Além disso, a mobilização conjunta do Parlamento Amazônico, das bancadas federais, das centrais sindicais, das universidades, das entidades empresariais e da sociedade civil é decisiva para que a COP 30 seja muito mais que um evento protocolar: que se torne uma plataforma de protagonismo amazônico na luta por justiça climática, desenvolvimento sustentável e direitos dos povos.

O editorial de O Globo escancara uma herança colonial ao afirmar que a Amazônia “não tem a infraestrutura urbana e a urbanidade necessárias para a elite passar uma semana”. Essa visão ignora que mais de 70% da população amazônica vive em cidades ativas, com redes culturais, científicas e comunitárias vibrantes. O incômodo de parte da elite é ter de pisar no chão da Amazônia real — o Brasil profundo que, por décadas, foi invisibilizado.

Desconsiderar Belém como sede da COP é negar o próprio propósito da conferência: colocar no centro do debate os territórios mais impactados e que guardam soluções para a crise climática. A precariedade de parte da infraestrutura é fruto histórico de abandono e desigualdade, não motivo para afastar o debate do coração da floresta. A hotelaria, alvo de críticas, sofre a mesma pressão de grandes eventos, mas é tratada com preconceito e racismo estrutural por ser amazônica.
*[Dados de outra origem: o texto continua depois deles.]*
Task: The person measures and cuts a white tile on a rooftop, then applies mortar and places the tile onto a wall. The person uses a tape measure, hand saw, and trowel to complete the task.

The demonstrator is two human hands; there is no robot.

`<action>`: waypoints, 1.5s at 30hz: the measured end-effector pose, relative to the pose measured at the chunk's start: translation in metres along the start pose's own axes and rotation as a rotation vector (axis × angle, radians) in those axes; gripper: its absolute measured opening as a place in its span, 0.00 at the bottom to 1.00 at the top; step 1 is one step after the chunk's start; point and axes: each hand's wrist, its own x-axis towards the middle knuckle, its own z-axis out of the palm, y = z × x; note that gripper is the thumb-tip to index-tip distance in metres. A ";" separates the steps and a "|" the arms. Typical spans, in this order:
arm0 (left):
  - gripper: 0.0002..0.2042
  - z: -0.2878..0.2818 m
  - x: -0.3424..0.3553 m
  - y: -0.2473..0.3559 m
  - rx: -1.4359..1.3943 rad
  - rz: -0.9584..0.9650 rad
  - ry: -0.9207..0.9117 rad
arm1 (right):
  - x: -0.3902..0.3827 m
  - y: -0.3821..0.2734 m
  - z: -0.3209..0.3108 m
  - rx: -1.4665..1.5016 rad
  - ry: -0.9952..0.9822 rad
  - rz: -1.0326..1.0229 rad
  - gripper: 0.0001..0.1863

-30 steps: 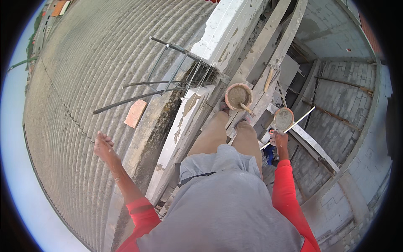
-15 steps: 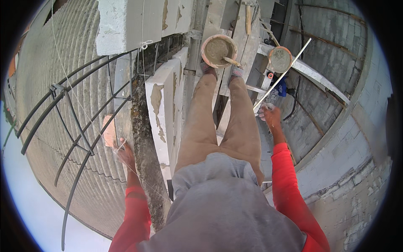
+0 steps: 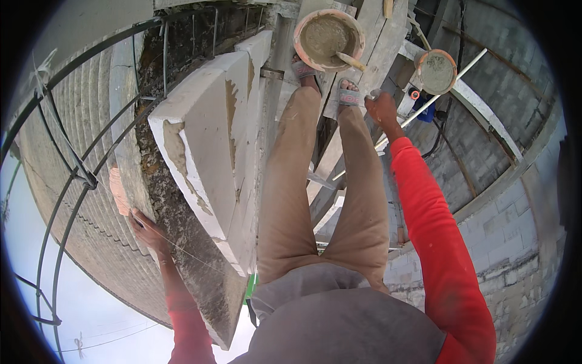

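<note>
My left hand (image 3: 145, 229) lies flat against the rough grey outer face of a white block wall (image 3: 206, 145), fingers spread, with a thin taut string running past it. My right hand (image 3: 382, 109) hangs beside my right leg with its fingers curled; I cannot tell whether it grips anything. Just beyond my sandalled feet stands an orange-rimmed bucket of grey mortar (image 3: 327, 36), and a trowel handle (image 3: 351, 59) sticks out of it. A smaller mortar-filled bucket (image 3: 436, 71) sits further right, beyond my right hand.
I stand on wooden scaffold planks (image 3: 376, 30) high above the ground. Curved steel reinforcing bars (image 3: 73, 170) rise at the left of the wall. A white pipe (image 3: 451, 82) slants past the small bucket, above a blue object (image 3: 424, 110). A grey block wall (image 3: 503, 230) lies below right.
My left hand has come in from open air onto the wall's outer face. My right hand has dropped from the small bucket to beside my leg. The view has swung towards the wall.
</note>
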 end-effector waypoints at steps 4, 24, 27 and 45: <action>0.35 0.000 0.004 0.000 -0.028 0.039 0.016 | 0.067 -0.008 0.020 -0.289 0.098 -0.105 0.30; 0.41 0.002 0.011 -0.089 -0.162 -0.040 0.023 | 0.162 -0.078 0.077 -0.679 0.252 -0.419 0.06; 0.39 0.003 0.010 -0.087 -0.153 -0.144 0.066 | 0.168 -0.072 0.079 -0.679 0.103 -0.446 0.12; 0.42 -0.013 0.000 0.011 0.127 -0.175 -0.024 | -0.100 -0.154 -0.140 -0.412 0.043 -0.603 0.34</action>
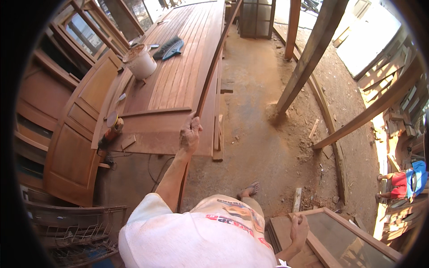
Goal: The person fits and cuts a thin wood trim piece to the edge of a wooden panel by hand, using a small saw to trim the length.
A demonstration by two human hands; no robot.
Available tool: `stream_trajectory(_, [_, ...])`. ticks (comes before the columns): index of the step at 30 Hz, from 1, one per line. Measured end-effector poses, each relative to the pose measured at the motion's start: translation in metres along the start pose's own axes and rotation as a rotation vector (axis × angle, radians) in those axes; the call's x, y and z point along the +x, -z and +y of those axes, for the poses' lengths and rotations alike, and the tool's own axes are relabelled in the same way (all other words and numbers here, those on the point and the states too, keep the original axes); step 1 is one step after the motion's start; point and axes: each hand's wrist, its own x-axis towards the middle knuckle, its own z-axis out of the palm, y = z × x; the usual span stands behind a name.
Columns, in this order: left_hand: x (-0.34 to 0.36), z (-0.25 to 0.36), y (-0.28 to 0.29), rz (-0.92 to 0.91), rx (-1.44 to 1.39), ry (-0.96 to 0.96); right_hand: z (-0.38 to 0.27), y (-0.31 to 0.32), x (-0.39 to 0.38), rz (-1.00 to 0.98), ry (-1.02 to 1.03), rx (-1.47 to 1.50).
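Gripping a wooden strip (210,77), the left hand (191,135) points it forward along the desk's (167,140) right edge; the right hand (299,230), grip unclear, touches a framed panel (340,234).

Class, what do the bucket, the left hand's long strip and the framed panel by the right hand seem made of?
Bucket: probably matt white plastic; smooth wall, smeared rim. Long strip: apparently unvarnished wood; dull brown, straight-edged. Framed panel: likely bare wooden frame, dull brown; its grey pane may be glass, since pale shapes show in it.
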Motion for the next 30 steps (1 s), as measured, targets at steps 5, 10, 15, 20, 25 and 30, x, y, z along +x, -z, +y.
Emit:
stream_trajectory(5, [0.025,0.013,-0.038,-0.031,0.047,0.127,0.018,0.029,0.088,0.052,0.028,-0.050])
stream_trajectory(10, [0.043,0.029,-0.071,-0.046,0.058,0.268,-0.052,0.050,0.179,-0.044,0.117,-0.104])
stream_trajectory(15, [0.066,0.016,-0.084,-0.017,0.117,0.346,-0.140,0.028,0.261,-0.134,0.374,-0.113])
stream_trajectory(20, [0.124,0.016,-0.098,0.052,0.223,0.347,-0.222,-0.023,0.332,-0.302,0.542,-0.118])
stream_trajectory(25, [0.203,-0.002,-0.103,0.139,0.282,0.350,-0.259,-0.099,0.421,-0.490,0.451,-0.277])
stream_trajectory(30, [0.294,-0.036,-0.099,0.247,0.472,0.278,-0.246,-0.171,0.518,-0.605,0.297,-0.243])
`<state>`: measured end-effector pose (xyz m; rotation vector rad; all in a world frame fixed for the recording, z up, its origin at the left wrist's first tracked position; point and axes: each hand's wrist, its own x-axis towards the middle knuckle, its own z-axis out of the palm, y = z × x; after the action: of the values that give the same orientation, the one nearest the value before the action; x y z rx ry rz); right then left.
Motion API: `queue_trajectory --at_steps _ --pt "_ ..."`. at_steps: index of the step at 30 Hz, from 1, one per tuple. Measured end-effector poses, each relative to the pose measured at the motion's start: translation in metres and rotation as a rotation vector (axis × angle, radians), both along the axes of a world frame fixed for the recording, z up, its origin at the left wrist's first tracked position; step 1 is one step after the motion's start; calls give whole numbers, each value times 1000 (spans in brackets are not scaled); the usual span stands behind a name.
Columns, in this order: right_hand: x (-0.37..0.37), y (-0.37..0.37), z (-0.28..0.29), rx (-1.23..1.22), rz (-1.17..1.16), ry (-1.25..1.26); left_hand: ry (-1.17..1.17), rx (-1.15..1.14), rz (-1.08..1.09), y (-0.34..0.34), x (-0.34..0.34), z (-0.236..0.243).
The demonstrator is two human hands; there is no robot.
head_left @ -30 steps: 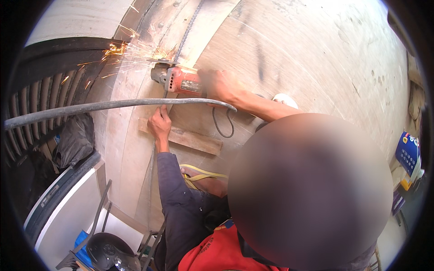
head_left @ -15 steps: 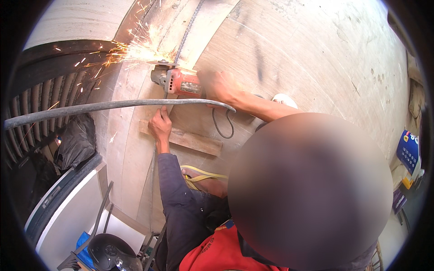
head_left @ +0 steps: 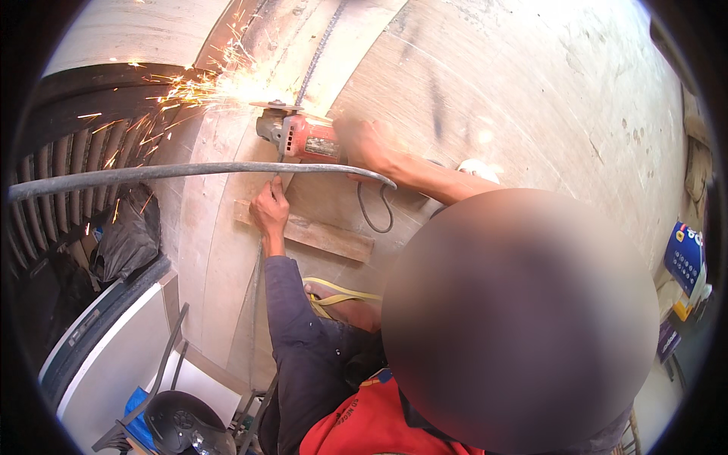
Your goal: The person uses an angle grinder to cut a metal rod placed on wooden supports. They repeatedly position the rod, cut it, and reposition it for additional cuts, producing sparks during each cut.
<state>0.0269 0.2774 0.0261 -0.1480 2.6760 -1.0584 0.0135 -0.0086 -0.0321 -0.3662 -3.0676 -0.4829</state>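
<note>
Grinder (head_left: pixel 309 139), red-bodied, over the floor (head_left: pixel 516 98), with disc (head_left: pixel 274 105) beside a ribbed bar (head_left: pixel 319 57) amid sparks (head_left: pixel 235 87). Probably fairly heavy and rigid, best taken round the rear body, clear of the disc. For the bar, likely stiff and rough: take hold well away. No sign of wearer's own hands. Seen instead: co-worker's right hand (head_left: pixel 368 145), blurred, wrapped around the grinder's rear; co-worker's left hand (head_left: pixel 269 206), fingers bunched at the bar near a wood block (head_left: pixel 330 239). Cannot tell how firmly.
</note>
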Motion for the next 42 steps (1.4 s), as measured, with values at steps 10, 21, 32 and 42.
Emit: queue_trajectory --at_steps 10,21,32,42 --pt "3 1 -1 43 5 70 -11 19 5 -1 -1 -3" --pt "1 2 8 80 12 44 -26 16 9 0 -2 -2" --pt "0 6 24 90 58 -59 57 -32 21 1 2 -3" --pt "-1 6 27 87 56 -80 59 -57 21 -1 2 -5"
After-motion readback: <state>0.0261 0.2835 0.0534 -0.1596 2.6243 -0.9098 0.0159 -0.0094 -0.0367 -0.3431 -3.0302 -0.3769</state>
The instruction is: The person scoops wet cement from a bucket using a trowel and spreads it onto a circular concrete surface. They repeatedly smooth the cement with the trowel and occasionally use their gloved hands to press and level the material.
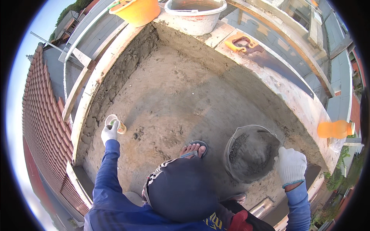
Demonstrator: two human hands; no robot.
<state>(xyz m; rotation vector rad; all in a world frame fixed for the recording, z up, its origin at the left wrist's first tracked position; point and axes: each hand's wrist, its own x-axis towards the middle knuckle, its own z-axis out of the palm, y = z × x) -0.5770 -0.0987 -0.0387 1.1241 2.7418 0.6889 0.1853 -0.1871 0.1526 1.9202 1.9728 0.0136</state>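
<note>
Handling a small cup and a mortar bucket appears to be the step in hand, probably in preparation for wetting or spreading mix.

Left hand: gloved, fingers clamped on the white-and-yellow cup, with the thumb at its mouth. The cup is tilted near the left edge of the mortar-coated floor, inside the rough side wall. Its contents cannot be made out.

Right hand: gloved, fingers curled at the right side of the bucket. Whether they are clamped on the rim or merely rest against it cannot be told.

Bucket: located toward the lower right corner of the floor, mouth upward, holding grey mortar. Its wire handle lies along the far side of the rim. A sandalled foot stands on the floor between the cup and the bucket.

Next move, as judged: it would call for a secure right-hand grip before the bucket is tipped or shifted, and for a level cup if it carries liquid. Sliding the bucket could scrape the floor coat; place the foot clear of its path.
</note>
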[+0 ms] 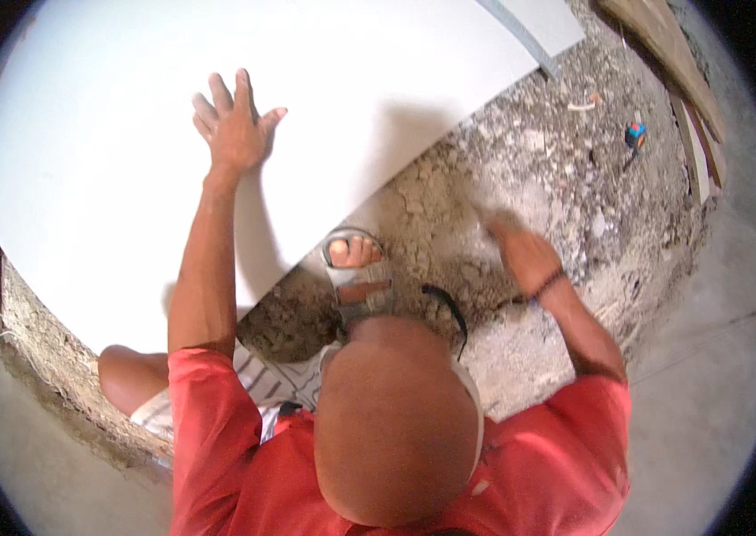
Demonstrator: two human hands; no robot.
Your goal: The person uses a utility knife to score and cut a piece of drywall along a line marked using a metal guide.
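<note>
My left hand (233, 125) is spread open, palm down, on a large white board (101, 205). My right hand (525, 250) is low over rough, rubble-covered ground (592, 205), right of the board's edge; its fingers are curled and blurred round a thin object I cannot make out. My sandaled foot (356, 253) sits beside that edge, with a black strap-like item (445, 304) to its right. A grey strip (516, 27) crosses the board's top right corner.
A small blue and orange item (634, 134) lies on the rubble at upper right. Wooden boards (664, 45) run along the right border of the rough ground. Smooth grey concrete (718, 295) borders it at the far right, and also at lower left.
</note>
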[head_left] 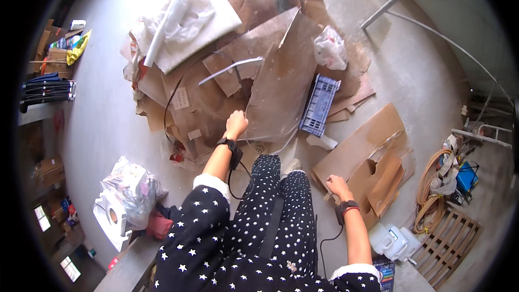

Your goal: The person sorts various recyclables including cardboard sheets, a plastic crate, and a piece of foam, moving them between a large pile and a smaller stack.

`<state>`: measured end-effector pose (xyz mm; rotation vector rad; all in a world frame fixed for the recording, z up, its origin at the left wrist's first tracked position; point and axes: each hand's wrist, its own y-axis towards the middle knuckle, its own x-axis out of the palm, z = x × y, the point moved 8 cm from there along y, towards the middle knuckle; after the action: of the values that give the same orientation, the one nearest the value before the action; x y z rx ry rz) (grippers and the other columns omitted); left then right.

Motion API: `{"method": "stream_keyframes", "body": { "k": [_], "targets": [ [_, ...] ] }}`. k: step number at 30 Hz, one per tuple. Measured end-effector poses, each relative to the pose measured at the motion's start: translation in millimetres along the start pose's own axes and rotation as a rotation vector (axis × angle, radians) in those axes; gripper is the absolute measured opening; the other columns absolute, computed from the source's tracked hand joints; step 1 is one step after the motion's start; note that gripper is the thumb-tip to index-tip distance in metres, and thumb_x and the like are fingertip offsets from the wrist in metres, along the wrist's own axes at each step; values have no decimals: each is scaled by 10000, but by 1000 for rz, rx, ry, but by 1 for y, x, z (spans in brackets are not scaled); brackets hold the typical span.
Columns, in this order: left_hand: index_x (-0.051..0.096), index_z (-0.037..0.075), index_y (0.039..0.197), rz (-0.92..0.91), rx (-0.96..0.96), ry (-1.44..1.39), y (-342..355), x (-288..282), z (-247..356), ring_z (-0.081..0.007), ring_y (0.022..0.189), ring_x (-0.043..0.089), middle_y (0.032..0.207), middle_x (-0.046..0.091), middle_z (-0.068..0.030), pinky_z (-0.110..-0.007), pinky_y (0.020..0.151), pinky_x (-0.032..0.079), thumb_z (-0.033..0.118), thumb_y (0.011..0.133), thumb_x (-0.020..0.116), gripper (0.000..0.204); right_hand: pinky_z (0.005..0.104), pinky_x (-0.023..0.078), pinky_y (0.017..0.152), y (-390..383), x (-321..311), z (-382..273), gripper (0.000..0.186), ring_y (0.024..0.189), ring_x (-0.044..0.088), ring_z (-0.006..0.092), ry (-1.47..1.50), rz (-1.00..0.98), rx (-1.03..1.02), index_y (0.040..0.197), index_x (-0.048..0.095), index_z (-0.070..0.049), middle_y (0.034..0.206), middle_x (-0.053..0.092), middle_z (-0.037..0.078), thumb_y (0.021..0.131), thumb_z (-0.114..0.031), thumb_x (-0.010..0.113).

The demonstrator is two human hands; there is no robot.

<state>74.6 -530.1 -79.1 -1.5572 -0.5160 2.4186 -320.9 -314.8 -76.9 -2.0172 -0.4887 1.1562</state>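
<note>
Left hand (236,124) curled over the cardboard pile's (275,92) near edge, right hand (338,185) curled beside the cardboard sheet's (354,146) left edge; cannot tell whether either grips anything; pile's pale label (180,99) unreadable

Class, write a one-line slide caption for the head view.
Left hand over a cardboard pile, right hand near a smaller cardboard stack, purplish crate at the pile's edge.

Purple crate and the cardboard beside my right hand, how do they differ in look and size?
The crate is bluish purple, while the cardboard is brown. The crate's visible face is openwork; the cardboard's broad panel is solid. The crate looks narrower than the cardboard. Both have long straight edges.
</note>
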Motion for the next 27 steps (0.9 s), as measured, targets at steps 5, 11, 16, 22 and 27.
{"method": "stream_keyframes", "body": {
  "k": [5, 11, 16, 22, 27],
  "targets": [
    [558, 36, 907, -63, -7, -45, 76, 75, -42, -321, 907, 518, 914, 560, -169, -392, 787, 420, 130, 704, 476, 238, 397, 433, 758, 68, 62, 5, 202, 841, 546, 337, 10, -38, 101, 827, 585, -44, 870, 583, 183, 711, -167, 474],
    [489, 43, 1096, -179, -167, -85, 136, 146, -82, -318, 988, 495, 1041, 538, -170, -378, 838, 403, 145, 699, 493, 410, 441, 431, 748, 218, 118, -70, 211, 852, 536, 365, -66, -103, -70, 891, 533, -27, 906, 566, 202, 733, -131, 440],
    [386, 37, 1202, -82, -163, -141, 180, 174, -87, -307, 1053, 459, 1138, 482, -175, -367, 873, 383, 144, 673, 524, 558, 433, 420, 747, 322, 81, -173, 265, 890, 515, 356, 48, 105, -224, 973, 487, -34, 937, 548, 195, 736, -144, 444],
    [531, 63, 1061, -109, -372, -307, 189, 202, -123, -300, 996, 500, 1091, 514, -162, -374, 822, 409, 170, 669, 575, 409, 361, 429, 772, 363, 74, -252, 290, 875, 553, 313, 266, 67, -311, 967, 544, -24, 901, 586, 181, 730, -186, 501],
    [604, 54, 890, -165, -145, -123, 173, 212, -92, -308, 895, 534, 896, 573, -145, -391, 769, 422, 236, 666, 623, 290, 342, 427, 776, 381, 90, -238, 302, 862, 570, 281, 536, -44, -120, 887, 602, -44, 873, 606, 154, 725, -294, 558]
  ]
}}
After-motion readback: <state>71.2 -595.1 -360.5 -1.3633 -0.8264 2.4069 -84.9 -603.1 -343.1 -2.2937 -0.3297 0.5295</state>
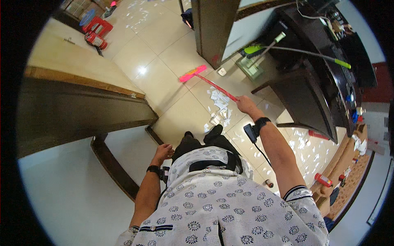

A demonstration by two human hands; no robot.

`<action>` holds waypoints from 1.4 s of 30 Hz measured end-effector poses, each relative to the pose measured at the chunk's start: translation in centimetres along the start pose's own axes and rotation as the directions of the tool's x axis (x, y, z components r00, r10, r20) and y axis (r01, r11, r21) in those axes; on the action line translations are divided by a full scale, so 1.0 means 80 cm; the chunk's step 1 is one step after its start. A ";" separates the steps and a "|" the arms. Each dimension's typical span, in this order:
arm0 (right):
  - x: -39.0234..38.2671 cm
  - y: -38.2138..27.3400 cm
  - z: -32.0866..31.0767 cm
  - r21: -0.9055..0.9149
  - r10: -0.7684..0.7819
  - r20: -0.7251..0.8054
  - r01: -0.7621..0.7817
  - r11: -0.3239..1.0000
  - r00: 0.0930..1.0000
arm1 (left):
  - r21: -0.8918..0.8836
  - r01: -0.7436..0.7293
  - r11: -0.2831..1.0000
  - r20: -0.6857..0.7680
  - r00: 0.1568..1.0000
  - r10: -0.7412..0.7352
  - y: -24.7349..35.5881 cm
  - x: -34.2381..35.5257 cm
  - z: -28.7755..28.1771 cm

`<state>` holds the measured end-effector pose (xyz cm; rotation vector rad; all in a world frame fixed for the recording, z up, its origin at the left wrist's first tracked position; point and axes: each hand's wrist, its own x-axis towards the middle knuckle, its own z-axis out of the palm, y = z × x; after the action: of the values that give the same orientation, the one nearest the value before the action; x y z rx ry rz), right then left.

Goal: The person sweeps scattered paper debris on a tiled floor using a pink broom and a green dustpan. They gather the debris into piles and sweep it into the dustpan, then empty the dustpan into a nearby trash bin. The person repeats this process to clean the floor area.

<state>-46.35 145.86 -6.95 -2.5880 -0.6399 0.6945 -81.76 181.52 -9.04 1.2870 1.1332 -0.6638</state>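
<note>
My right hand (247,105) is closed around the end of a broom's red handle. The pink broom head (193,74) rests on the tiled floor ahead of me, just left of the door frame. Between the broom and my feet lies a pile of white paper scraps (221,102), with a crumpled white piece (215,119) at its near end. Beside my left thigh hangs my left hand (164,152), its fingers loosely curled with nothing visible in them. Both wrists carry dark bands with small devices.
A green dustpan (249,69) and a green-headed broom (253,49) stand by the dark desk (303,98) at right. More scraps (303,143) litter the floor there. A door (82,106) borders my left; beyond it are a fire extinguisher (96,40) and red stool (100,26).
</note>
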 end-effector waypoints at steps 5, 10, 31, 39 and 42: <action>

Em suma, o que está em jogo não é logística, mas política: manter a Amazônia como vitrine distante, fonte de recursos e créditos de carbono, sem participação efetiva na governança global. Transferir a COP para o Rio de Janeiro seria esvaziar seu sentido, transformando a urgência climática em espetáculo desconectado das realidades locais.

A Amazônia é a base da nova economia do século XXI — pulsando na bioeconomia, na economia circular, no mercado de carbono e nas energias limpas. É um território vivo, com cerca de 27,8 milhões de habitantes e biodiversidade única, vital para a estabilidade climática global. No Pará, a liderança na produção de cacau e açaí, majoritariamente por sistemas agroflorestais e agricultura familiar, prova que é possível conservar e gerar renda. Mais de 30% dos estabelecimentos de agricultura familiar do Brasil estão na Amazônia, responsáveis por 70% dos alimentos consumidos no país. Com políticas públicas para ciência, tecnologia, crédito e acesso a mercados verdes, essa cadeia produtiva pode se expandir, valorizando a floresta em pé como ativo econômico e socioambiental.

Sem trabalhadores e trabalhadoras, não há sustentabilidade na Amazônia. E são justamente os mais pobres, negros, mulheres, jovens e idosos das periferias urbanas os mais afetados pelos impactos climáticos: enchentes, deslizamentos, ilhas de calor e insegurança alimentar. Na Região Norte, apenas 27,4% dos domicílios têm acesso à rede de esgoto (PNAD Contínua/IBGE, 2023), e no Pará apenas 13,6% dos esgotos são tratados. Mais de 15 milhões de pessoas na Amazônia Legal vivem sem saneamento adequado, realidade que atinge especialmente mulheres, juventudes negras e populações tradicionais. Sem enfrentar essa precariedade, qualquer proposta de transição ecológica será incompleta.

Relatórios da ONU-Habitat (2022) e da Coalizão Negra por Direitos mostram que a exclusão socioespacial das periferias é também climática: são territórios mais vulneráveis às enchentes, à escassez de água potável e às ilhas de calor. A COP 30 deve reconhecer as periferias amazônicas como territórios estratégicos de regeneração urbana, justiça climática e democracia ambiental — e não apenas focar em tecnologias limpas ou bioeconomia de exportação.

As universidades, institutos federais e centros de pesquisa amazônicos têm papel central: desenvolvem tecnologias sociais, sistemas agroflorestais, bioindústrias, alternativas energéticas limpas e soluções de adaptação às mudanças climáticas, integrando ciência, saberes tradicionais e protagonismo comunitário.

A Amazônia é floresta, rios, biodiversidade, cidades, povos e trabalhadores. Transferir a COP 30 para fora de Belém seria perpetuar o colonialismo ambiental e político que há séculos marginaliza a região. Justiça climática exige governança multissetorial que una trabalhadores, empresas, Estado e mercado em torno de um desenvolvimento justo e inclusivo.

A COP 30 em Belém é mais que logística: é um posicionamento político e civilizatório. É reconhecer que a Amazônia não é problema, mas solução — e que o futuro do planeta depende do protagonismo dos seus povos.

O mundo não pode perder essa oportunidade.